* **EXERCISE**:
State how many lines in the listing below contain the word "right", with no other words.

* **PROVIDED MATERIAL**:

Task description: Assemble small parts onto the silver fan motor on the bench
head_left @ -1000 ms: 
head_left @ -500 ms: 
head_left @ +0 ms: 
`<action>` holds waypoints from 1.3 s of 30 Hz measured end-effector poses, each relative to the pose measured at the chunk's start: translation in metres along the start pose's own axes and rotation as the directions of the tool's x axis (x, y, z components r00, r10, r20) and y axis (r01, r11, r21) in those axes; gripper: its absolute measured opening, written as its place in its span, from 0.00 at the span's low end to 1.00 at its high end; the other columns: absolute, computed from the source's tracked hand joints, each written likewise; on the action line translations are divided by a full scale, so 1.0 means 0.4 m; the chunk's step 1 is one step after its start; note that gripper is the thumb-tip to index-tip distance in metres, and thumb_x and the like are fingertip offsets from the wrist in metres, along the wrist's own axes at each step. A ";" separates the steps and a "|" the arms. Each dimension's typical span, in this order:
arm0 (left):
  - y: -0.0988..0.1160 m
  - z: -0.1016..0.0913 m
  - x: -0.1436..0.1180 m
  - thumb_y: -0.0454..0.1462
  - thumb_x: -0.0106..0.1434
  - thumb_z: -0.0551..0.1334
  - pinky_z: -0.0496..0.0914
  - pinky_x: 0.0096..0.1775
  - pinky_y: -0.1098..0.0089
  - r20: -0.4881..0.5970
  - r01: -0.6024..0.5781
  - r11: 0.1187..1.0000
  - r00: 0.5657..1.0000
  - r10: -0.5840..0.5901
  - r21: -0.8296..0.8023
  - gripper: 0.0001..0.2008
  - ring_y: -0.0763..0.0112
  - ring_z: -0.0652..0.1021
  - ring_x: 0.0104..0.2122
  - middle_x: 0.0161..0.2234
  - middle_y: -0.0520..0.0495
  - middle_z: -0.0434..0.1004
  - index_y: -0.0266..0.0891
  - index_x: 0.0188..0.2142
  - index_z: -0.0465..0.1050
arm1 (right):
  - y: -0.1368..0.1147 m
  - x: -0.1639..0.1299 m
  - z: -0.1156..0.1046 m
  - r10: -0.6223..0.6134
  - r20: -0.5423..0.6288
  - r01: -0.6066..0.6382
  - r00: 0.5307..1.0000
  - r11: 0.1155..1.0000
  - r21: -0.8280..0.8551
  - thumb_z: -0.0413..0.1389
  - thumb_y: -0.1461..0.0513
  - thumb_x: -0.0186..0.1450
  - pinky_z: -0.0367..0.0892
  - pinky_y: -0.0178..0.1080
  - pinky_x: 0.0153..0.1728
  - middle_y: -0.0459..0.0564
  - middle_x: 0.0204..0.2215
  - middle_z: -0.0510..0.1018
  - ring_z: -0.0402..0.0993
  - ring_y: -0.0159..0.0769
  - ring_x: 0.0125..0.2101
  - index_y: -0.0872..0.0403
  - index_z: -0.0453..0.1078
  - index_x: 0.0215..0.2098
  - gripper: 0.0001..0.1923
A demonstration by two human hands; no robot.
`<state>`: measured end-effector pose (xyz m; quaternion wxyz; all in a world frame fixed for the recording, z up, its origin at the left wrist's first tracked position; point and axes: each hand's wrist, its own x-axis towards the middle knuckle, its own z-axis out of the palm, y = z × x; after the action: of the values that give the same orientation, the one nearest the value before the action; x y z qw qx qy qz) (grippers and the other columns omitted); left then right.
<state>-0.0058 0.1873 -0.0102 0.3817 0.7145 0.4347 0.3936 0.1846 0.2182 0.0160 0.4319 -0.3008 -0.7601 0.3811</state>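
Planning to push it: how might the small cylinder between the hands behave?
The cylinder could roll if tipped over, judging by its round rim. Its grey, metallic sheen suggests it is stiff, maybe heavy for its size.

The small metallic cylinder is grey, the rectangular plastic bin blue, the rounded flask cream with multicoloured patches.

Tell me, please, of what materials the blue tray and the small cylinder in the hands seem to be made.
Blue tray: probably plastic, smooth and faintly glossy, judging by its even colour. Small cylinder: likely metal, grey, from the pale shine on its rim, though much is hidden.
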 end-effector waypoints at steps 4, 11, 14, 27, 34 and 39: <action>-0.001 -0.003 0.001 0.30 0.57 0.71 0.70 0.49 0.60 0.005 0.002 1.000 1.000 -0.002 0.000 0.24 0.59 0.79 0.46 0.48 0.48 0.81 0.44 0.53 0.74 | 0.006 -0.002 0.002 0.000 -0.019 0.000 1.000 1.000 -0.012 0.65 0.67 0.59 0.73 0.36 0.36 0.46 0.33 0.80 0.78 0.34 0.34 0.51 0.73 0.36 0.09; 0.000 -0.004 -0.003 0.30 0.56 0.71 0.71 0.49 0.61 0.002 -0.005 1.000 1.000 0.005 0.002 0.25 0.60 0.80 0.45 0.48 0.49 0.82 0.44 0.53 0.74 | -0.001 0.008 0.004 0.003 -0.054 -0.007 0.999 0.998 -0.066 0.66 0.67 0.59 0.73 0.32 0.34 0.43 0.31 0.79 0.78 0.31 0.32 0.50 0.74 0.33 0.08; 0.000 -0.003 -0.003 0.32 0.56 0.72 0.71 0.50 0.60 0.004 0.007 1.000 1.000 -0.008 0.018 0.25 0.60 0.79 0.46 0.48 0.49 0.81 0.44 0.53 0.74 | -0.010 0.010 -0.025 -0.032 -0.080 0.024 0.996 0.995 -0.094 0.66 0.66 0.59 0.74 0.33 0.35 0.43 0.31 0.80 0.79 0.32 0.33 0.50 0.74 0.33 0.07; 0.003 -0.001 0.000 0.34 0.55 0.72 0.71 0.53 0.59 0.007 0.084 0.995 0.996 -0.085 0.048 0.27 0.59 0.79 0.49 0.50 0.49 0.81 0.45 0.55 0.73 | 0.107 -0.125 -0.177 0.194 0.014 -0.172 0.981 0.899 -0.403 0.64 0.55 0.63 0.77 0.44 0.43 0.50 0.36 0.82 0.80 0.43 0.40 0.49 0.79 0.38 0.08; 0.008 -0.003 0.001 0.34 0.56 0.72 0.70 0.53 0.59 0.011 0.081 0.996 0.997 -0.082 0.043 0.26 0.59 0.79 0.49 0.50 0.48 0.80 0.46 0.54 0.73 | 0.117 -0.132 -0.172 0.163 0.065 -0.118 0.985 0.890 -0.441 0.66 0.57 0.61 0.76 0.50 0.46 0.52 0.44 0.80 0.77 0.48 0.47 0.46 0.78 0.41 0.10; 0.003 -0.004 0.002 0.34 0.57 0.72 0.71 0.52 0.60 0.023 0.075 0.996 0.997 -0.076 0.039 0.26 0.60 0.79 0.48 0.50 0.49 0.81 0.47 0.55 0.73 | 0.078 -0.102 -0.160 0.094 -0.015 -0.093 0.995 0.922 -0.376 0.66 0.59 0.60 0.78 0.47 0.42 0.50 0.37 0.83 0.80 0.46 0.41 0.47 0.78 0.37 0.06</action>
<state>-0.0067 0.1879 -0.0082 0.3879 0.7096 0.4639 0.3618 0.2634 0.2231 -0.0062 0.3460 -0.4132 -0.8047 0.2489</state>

* **RESPONSE AREA**:
2